:: Aim of the exercise ::
Copy word for word, please, the lines of the entries below running from the one containing "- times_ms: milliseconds" to the one containing "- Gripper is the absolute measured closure", both ends included.

START Exercise input

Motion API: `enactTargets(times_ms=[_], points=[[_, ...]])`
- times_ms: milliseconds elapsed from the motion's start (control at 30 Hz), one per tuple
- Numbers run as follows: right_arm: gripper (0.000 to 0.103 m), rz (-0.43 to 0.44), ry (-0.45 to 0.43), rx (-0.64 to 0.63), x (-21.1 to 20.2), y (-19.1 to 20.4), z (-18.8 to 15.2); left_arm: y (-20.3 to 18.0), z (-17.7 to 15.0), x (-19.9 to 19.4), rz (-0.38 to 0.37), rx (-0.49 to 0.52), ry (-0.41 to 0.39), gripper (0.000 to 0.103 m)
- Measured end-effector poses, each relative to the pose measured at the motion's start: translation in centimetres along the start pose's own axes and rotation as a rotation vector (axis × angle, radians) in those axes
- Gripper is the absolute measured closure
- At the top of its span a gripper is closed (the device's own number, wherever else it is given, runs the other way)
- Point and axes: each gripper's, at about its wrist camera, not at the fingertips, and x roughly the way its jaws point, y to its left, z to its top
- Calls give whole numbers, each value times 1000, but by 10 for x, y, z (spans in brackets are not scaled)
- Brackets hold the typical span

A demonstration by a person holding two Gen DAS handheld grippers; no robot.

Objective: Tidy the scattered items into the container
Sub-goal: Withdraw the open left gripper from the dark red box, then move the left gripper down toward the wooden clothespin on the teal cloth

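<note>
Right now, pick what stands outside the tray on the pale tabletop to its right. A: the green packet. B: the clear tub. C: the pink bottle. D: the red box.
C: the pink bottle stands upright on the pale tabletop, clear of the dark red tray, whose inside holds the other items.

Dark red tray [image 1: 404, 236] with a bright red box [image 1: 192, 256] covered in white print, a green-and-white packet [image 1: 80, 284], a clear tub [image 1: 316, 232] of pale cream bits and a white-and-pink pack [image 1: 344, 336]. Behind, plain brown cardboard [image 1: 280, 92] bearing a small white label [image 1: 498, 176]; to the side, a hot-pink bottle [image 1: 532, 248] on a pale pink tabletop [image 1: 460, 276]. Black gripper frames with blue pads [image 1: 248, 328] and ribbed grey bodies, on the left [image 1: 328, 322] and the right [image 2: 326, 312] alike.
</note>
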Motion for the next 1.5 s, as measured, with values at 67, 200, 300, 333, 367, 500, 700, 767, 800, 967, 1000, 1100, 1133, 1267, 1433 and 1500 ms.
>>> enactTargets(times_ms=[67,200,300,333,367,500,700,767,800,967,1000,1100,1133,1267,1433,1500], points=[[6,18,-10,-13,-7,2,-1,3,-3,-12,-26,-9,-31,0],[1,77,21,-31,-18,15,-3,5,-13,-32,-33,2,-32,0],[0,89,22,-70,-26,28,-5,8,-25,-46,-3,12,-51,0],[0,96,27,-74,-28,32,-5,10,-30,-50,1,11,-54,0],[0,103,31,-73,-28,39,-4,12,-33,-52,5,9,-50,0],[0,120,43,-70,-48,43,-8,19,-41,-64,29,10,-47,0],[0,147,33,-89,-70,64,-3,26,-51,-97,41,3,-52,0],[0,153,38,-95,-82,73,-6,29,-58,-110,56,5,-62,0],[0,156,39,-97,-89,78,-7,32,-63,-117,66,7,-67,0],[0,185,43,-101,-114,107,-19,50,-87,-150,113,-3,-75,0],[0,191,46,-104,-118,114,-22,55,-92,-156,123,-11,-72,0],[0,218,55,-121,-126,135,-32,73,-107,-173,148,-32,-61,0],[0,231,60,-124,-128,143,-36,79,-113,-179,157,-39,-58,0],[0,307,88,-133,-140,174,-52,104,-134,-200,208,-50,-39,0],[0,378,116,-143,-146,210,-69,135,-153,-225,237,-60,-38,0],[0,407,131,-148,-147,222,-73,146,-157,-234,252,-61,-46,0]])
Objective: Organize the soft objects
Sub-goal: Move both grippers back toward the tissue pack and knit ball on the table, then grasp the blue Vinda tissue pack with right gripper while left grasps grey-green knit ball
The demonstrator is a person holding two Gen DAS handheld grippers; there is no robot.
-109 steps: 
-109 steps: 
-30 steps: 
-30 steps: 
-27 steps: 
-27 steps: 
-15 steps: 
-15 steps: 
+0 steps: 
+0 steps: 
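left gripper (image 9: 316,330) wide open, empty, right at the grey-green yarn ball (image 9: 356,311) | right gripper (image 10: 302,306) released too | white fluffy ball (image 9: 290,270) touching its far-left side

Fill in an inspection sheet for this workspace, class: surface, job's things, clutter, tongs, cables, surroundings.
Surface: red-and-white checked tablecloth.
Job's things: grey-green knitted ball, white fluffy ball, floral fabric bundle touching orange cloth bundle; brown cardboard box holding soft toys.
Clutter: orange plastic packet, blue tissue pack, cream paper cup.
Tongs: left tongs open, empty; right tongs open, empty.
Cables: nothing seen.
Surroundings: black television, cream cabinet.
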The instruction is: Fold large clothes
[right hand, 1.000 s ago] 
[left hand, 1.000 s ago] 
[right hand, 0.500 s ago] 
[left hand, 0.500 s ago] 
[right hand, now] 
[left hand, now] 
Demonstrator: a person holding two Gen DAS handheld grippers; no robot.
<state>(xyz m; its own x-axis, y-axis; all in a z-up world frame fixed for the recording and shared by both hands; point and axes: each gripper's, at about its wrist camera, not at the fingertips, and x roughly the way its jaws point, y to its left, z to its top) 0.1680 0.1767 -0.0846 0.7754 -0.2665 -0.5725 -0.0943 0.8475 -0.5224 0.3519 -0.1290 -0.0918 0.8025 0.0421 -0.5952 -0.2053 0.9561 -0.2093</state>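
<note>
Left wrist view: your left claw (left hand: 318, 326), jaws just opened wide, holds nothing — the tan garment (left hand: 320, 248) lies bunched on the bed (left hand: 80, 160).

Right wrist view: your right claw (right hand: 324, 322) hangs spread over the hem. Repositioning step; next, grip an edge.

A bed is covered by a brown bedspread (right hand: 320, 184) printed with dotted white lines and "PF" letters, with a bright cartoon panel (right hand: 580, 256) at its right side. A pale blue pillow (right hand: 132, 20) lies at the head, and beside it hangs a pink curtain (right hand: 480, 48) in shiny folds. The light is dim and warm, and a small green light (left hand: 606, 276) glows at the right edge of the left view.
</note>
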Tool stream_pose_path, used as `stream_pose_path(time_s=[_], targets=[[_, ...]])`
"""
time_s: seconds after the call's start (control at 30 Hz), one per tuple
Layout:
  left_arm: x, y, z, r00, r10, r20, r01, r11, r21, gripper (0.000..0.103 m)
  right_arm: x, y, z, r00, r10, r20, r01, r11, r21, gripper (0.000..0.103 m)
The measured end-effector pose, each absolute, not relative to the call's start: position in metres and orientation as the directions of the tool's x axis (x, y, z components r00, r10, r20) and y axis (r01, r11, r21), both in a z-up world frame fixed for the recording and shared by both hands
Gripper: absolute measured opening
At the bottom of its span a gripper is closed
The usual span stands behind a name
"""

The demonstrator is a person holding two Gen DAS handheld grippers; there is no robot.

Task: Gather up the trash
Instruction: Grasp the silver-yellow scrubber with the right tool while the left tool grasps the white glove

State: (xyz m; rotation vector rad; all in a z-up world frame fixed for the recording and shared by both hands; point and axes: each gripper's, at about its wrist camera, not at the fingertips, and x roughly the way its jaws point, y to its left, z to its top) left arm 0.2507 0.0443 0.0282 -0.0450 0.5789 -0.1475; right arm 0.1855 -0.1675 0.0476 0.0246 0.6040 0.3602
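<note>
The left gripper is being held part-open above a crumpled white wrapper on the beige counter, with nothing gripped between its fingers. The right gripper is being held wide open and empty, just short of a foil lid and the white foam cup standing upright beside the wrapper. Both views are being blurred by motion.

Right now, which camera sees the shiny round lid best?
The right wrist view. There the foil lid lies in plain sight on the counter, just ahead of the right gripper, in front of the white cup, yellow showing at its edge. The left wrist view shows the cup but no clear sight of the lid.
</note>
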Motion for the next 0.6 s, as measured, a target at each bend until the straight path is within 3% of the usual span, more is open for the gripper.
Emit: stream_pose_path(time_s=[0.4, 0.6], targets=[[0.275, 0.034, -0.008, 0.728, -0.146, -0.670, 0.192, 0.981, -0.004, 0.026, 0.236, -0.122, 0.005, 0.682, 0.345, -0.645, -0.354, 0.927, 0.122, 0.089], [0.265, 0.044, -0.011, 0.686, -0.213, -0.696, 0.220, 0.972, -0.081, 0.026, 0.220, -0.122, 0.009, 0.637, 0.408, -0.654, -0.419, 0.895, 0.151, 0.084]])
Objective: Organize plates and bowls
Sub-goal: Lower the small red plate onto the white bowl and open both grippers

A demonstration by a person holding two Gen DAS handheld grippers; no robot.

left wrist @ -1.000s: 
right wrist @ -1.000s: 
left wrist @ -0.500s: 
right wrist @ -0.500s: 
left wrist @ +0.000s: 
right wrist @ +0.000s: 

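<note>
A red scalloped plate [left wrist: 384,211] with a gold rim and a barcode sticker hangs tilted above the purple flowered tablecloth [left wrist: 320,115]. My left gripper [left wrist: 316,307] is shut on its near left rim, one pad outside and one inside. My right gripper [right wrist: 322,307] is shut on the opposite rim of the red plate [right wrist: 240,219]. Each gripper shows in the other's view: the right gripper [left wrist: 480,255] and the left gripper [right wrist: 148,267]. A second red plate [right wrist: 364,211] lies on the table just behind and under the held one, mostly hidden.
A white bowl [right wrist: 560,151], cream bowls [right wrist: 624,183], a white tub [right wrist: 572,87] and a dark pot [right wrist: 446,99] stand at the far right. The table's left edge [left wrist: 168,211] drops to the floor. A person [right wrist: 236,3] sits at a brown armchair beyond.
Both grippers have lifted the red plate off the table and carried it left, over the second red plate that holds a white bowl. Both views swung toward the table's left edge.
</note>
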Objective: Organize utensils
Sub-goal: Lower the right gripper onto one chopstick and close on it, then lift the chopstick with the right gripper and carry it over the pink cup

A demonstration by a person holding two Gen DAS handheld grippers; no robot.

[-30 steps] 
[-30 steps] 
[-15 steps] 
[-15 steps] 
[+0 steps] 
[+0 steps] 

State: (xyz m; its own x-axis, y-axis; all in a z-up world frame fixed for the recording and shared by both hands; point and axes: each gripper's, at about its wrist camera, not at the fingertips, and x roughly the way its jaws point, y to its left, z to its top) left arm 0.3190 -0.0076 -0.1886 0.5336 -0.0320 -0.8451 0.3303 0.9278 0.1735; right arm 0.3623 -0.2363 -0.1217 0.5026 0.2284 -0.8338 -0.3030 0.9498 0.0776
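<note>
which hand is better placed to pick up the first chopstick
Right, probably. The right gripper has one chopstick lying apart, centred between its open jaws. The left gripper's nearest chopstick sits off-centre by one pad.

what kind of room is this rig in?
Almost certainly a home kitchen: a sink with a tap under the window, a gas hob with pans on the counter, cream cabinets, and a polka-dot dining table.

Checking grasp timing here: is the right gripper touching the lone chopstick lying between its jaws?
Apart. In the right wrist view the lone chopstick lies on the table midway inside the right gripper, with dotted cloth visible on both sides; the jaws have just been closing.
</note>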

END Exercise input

:: Response area ::
- times_ms: milliseconds elapsed from the motion's start (control at 30 Hz), one per tuple
- Numbers run as follows: right_arm: gripper (0.000 to 0.103 m), rz (-0.43 to 0.44), ry (-0.45 to 0.43), rx (-0.64 to 0.63), x (-21.1 to 20.2), y (-19.1 to 20.4), z (-18.8 to 15.2); left_arm: y (-20.3 to 18.0), z (-17.7 to 15.0), x (-19.9 to 19.4), rz (-0.38 to 0.37), rx (-0.49 to 0.52), ry (-0.41 to 0.39), gripper (0.000 to 0.103 m)
- Measured end-effector poses, each relative to the pose measured at the motion's start: translation in centimetres along the start pose's own axes and rotation as a rotation vector (axis × angle, radians) in those axes
- Gripper is the absolute measured closure

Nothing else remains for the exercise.